● **YOUR OBJECTIVE**
How many lines in the material below include the string "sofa"? Only the number should be given.

● **DATA SHOWN**
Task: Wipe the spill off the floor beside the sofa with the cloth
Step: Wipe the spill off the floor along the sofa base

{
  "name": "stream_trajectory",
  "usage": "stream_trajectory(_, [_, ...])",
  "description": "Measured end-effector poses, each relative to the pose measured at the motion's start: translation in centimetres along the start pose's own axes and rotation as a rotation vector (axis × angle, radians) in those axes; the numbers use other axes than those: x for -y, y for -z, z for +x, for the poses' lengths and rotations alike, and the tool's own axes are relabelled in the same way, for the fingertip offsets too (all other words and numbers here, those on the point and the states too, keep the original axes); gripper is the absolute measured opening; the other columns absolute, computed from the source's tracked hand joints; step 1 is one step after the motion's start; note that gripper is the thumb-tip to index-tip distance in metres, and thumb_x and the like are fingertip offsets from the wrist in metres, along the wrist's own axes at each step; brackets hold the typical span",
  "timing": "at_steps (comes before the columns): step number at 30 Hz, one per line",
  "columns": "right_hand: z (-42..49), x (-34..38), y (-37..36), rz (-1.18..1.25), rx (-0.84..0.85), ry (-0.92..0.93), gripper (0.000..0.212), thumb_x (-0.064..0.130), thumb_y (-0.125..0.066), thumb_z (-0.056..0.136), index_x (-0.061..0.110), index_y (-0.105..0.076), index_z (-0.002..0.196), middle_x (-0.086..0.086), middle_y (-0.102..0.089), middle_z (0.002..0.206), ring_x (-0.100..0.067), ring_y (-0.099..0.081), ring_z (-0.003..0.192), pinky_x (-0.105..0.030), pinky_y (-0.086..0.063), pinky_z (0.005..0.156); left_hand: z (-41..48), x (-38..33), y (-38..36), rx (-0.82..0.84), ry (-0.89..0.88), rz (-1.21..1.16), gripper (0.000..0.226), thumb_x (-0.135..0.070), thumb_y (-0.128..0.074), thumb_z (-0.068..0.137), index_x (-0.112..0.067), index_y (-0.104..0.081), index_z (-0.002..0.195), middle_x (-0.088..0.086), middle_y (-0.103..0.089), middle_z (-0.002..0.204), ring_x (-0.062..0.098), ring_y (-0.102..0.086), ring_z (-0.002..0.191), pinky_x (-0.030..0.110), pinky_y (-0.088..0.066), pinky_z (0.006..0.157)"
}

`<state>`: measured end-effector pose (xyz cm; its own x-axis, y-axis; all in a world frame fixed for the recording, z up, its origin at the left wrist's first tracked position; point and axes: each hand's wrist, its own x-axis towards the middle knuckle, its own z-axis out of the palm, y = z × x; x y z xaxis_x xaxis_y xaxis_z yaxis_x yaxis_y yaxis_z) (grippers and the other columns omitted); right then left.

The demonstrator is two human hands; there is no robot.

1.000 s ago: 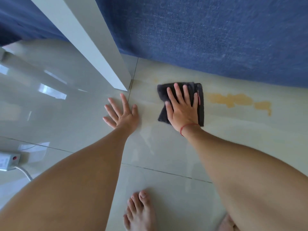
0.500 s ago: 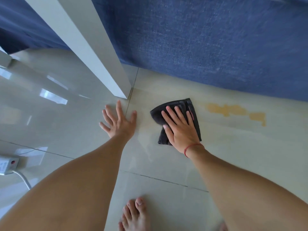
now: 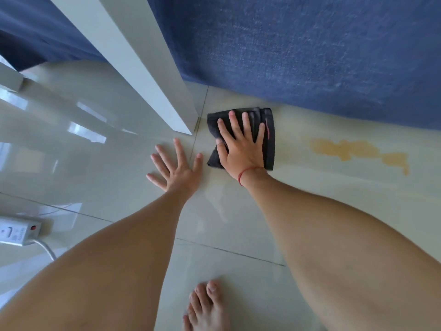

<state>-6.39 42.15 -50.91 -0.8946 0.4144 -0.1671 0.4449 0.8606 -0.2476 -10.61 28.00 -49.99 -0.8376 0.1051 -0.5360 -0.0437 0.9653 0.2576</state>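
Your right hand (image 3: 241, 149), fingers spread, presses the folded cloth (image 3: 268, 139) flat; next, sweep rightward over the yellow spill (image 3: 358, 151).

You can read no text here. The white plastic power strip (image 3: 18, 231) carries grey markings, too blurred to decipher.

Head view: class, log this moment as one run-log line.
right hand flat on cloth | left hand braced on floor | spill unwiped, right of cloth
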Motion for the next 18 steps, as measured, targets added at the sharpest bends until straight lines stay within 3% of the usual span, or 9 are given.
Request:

● **EXERCISE RESPONSE**
2